### Exercise details
Nothing but the lines from the one with "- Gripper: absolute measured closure" down to the one with "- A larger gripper" should be returned, exactly and with both ends included, from the material below.

*** Block opens ***

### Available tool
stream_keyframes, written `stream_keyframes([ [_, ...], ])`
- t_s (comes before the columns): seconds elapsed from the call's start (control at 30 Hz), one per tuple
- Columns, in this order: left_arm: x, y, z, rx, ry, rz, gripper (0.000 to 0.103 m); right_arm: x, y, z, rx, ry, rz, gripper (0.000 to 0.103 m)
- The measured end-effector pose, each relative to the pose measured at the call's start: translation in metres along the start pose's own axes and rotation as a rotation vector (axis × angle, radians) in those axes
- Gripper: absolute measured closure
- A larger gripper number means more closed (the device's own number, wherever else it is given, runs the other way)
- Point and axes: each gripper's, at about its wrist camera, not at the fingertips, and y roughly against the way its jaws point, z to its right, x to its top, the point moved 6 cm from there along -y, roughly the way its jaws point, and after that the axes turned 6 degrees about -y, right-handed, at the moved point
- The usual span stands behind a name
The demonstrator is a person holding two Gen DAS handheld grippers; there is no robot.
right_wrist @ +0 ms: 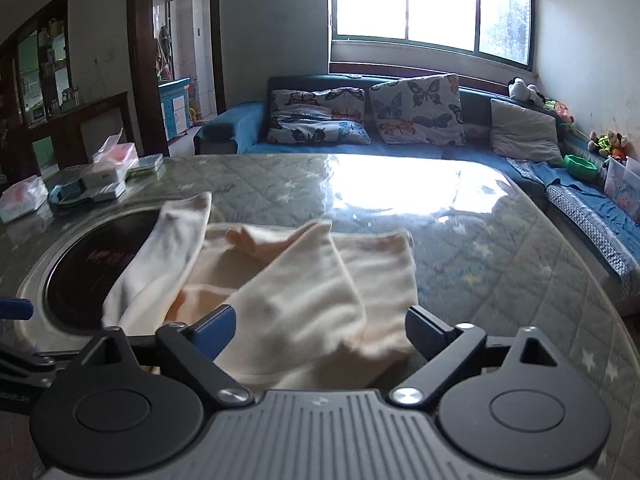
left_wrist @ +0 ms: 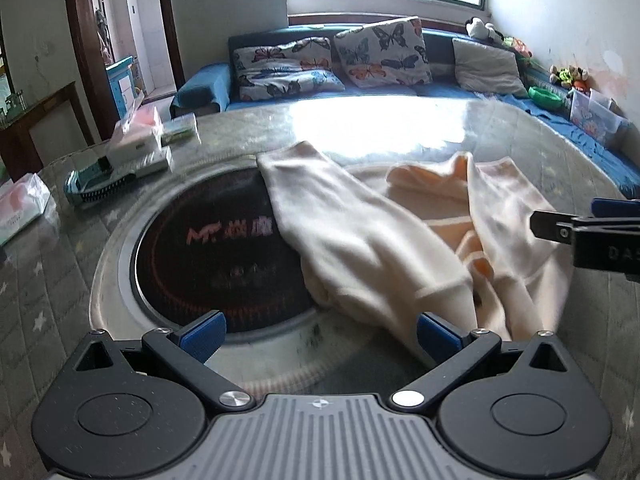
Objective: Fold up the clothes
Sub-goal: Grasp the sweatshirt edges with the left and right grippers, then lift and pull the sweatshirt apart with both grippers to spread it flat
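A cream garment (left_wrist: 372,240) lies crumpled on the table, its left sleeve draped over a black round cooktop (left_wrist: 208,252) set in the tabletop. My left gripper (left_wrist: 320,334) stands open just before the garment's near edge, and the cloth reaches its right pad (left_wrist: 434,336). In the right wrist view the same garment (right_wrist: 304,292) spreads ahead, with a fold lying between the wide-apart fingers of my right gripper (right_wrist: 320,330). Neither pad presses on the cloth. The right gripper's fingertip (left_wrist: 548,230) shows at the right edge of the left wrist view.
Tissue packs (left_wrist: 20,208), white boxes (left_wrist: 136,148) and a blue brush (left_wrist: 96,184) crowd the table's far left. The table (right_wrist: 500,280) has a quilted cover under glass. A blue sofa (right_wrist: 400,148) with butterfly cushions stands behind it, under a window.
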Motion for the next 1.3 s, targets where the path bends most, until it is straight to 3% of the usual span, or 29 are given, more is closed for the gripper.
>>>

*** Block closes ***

### Response area
- Gripper: absolute measured closure
- A larger gripper number means more closed (the device's own number, wherever else it is given, runs the other way)

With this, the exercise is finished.